Figure 9. Diffuse TBI did not affect GFAP expression in the perirhinal cortex. Point estimates (posterior means) and corresponding 95% credible intervals (highest posterior density intervals) are presented. There were no differences between sham and TBI rats across time post-injury, injury ages, or terminal ages (A–C) in cell coverage, (D–F) GFAP + cell number, (G–I) or pixel coverage values.
Discussion
Microglia play a key role in both the positive and negative effects of inflammation post-injury (61). It is important to understand microglial physiology under non-inflammatory and inflammatory conditions during early life. In this study, we found differences in the microglial response between PND17 and PND35 rats (both injured and sham) throughout the cortex using microglial branch length, microglial processes per cell, and microglial abundance as quantitative outcomes (Figure 10). Our results show that TBI activated microglia in both PND17 and PND35 rats in comparison to uninjured shams. To our knowledge, this is the first study to comprehensively examine microglial morphology after mFPI in PND17 and PND35 rats at acute and sub-acute time points.
Figure 10. Summary heat map of microglial activation in PND17 rats compared to PND35. Quantitative skeletal analysis was used to assess microglia morphology (number of microglia, number of microglia branches, branch processes per cell) and results are summarized in a heat map. Results in bold black text indicate differences between PND35 TBI and PND17 TBI. Results in purple text indicate differences between TBI groups and their respective shams. Overall, TBI activated microglia in both ages. Rats injured at PND35 had fewer microglia in all cortical regions of interest compared to rats injured at PND17. PND17 had more microglial activation (de-ramification) compared to rats injured at PND35, indicated by at least one measured outcome in each cortical region of interest.

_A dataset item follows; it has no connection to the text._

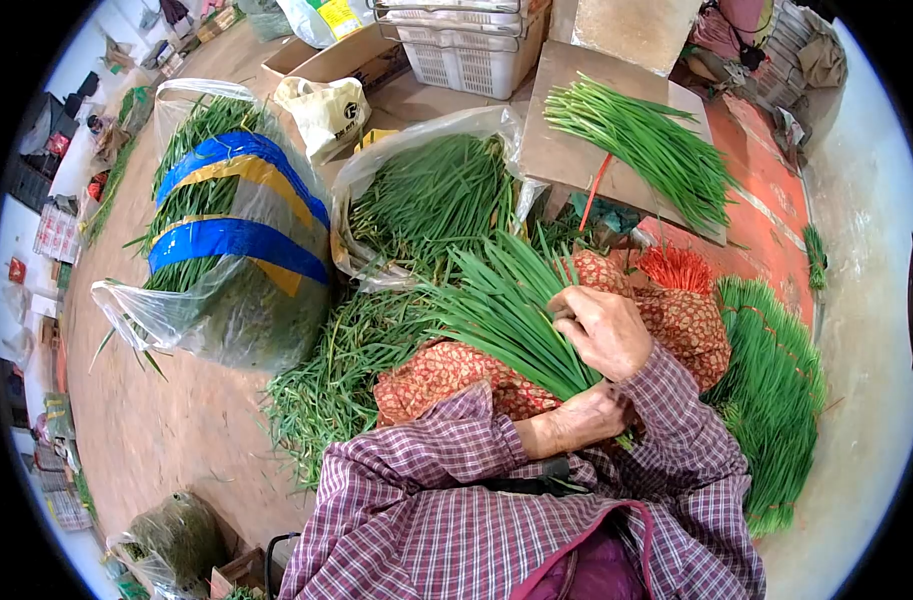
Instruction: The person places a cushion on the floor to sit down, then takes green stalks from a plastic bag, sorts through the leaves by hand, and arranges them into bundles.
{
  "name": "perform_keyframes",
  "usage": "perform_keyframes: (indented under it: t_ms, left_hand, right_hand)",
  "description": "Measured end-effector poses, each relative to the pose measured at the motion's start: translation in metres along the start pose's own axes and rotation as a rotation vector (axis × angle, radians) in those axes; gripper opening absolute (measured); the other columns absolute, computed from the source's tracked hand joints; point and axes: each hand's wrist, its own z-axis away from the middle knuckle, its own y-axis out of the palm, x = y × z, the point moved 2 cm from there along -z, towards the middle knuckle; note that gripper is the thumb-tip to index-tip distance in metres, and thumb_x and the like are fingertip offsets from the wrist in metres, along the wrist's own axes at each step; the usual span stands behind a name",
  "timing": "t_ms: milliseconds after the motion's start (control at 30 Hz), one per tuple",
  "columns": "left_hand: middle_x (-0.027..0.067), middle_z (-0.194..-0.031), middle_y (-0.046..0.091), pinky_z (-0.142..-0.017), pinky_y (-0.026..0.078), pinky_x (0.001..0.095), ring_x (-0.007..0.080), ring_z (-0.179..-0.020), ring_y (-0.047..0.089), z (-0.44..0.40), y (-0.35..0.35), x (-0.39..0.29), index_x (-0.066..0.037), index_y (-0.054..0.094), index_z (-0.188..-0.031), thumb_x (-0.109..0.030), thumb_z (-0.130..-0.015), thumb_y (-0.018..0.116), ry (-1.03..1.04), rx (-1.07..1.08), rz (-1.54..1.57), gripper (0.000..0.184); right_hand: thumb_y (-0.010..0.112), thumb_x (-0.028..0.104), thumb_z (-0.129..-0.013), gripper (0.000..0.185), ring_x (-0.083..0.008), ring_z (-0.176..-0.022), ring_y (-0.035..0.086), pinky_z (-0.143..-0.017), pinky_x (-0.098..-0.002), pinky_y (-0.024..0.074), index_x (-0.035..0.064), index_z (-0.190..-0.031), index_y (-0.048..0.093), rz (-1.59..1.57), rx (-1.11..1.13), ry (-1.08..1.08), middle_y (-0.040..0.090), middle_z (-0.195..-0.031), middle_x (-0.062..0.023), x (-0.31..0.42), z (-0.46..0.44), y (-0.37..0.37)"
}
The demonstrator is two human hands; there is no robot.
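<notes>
Across my lap lies a loose bunch of garlic chives, its leaf tips fanned toward the upper left. My left hand is wrapped round its stem end, low near my right sleeve. Over the upper right edge of the bunch, my right hand is closed with bent fingers, apparently pinching some leaves; the fingertips are partly hidden. Beneath the bunch, a red floral cloth covers my knees. A bundle of red ties rests on the cloth at the right knee.
A stool-like board bears a tied chive bunch. Loose chives fill an open plastic bag ahead; a taped bag stands left. Trimmings cover the floor beside my knee. Stacked bunches lie right, near the wall.
</notes>
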Motion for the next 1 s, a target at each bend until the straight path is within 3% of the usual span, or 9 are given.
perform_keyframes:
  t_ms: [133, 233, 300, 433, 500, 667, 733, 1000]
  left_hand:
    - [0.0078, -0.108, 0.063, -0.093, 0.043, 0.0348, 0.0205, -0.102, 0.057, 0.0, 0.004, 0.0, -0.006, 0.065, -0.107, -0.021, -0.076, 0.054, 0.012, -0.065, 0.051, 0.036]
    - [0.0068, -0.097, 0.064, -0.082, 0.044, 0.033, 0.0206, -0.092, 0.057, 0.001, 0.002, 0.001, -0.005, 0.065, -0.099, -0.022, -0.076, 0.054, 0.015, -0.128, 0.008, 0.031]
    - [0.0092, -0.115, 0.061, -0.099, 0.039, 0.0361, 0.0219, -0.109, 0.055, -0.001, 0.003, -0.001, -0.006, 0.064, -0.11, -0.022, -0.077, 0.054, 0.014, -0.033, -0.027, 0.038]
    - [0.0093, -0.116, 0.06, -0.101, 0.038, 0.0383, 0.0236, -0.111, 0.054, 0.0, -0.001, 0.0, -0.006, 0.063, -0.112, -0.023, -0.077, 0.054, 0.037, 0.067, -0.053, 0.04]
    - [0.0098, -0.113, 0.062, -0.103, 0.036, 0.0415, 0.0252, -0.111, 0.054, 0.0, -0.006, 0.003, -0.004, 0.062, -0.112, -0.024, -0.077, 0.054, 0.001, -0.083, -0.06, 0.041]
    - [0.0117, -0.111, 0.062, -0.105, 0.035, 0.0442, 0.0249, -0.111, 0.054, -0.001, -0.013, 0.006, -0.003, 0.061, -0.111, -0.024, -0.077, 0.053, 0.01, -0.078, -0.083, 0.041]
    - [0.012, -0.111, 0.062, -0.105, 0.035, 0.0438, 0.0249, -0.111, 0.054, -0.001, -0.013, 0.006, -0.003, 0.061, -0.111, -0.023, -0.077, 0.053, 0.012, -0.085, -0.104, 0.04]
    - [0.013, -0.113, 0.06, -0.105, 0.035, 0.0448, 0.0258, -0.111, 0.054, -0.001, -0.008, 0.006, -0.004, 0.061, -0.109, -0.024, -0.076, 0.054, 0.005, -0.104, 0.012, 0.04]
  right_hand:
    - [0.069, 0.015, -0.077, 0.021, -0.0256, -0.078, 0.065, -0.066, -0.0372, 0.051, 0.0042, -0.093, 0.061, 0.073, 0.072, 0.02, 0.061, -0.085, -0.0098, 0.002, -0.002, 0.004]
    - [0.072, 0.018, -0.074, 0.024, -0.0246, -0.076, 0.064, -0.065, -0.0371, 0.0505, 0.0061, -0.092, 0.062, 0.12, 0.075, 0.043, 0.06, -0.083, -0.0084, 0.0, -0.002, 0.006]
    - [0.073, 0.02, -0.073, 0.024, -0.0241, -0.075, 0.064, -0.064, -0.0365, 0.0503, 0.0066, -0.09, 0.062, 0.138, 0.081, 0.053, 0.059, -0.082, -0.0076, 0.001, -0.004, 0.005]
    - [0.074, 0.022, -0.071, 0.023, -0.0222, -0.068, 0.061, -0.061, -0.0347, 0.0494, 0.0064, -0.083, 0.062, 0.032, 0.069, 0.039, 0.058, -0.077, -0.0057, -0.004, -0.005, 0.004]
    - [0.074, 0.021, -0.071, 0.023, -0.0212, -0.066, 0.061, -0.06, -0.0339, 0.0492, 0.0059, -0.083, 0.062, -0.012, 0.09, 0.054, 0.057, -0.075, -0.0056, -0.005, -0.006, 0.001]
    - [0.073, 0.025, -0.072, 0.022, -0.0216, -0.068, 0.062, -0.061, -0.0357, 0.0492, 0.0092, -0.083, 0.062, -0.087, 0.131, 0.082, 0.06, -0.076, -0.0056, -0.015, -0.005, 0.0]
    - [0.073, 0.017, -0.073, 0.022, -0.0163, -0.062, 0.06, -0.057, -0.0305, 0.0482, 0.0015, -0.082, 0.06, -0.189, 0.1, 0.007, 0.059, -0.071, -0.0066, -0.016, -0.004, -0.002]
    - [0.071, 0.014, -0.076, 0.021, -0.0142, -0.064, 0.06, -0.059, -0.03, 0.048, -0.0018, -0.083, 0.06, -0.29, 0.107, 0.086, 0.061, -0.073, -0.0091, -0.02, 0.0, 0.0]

In agreement with previously published studies, we detected a change in microglial morphology and/or abundance after TBI regardless of age-at-injury (13, 28, 62). Similar to recent clinical observations (63), we found that microglial activation quickly ensued after TBI (1D post-injury) and was maintained into early adulthood (60D post-injury). This chronic maintenance of an activated morphology is supported by both pre-clinical and clinical data, as activated microglia have been observed in patients 17-years post-injury, and we have reported microglia activation at 9 months post-injury in rats (13, 64, 65). Such prolonged microglial activation is often associated with negative developmental outcomes, such as chronic behavioral deficits, progressive cortical thickness reduction, decreased corpus callosum area, neurodegeneration, and cognitive deficits (24, 66–69). In the clinic, behavioral and affective outcomes are exacerbated in patients injured at a younger age; therefore, our study introduces a plausible, microglia-centric reason for this (3, 66, 70).
In all regions tested, our results show that there were more microglial cell bodies in PND17 rats compared to PND35 rats, independent of injury. This suggests that, regardless of injury status, PND17 rats may have a greater density of microglia. The increased number of microglia may be the result of overshoot in microglia observed in early post-natal life (71). Alternatively, the number of microglia may decrease after they fulfill their role in neuronal circuit formation in the developing brain (postnatal weeks 1–3 in the rodent) (72, 73). We also found more microglial activation in the perirhinal cortex in PND17 rats compared to PND35 rats, which may be due to the increased circuit remodeling during this developmental period (74), as microglia have been shown to reach their full ramification level by PND14 (75). Furthermore, we observed the presence of rod microglia in the S1BF of PND17 rats but not PND35 rats. The rod microglial morphology is associated with inflammation and pathology; however, their exact role after TBI is unknown (59, 60, 76). The presence of rod microglia in PND17 brain-injured rats, but not PND35 rats, supports a differential immune response to diffuse TBI dependent on age-at-injury, where young rats may be more vulnerable to inflammatory pathology.
We examined the microglia cell body size (area and perimeter) because a larger cell body is a hallmark feature of microglia activation (77). Overall, TBI rats had a larger cell body (measured by area and perimeter) than sham rats, indicating that microglia adopt and sustain an activated phenotype after experimental TBI (sustained until PND60 in the peri-injury cortex). Post-injury enlargement of microglia cell soma size and ameboid morphology have been well-documented (78, 79). This is likely because of increased phagocytic activity of microglia in pathological conditions (15), though the size is rarely quantified. Rats subjected to TBI had larger cell bodies than shams in the peri-injury and S1BF cortices, and the cells were largest at 1D post-injury. This suggests that microglia may respond quickly to the excitotoxicity, cell death, and off-set homeostasis associated with TBI (80).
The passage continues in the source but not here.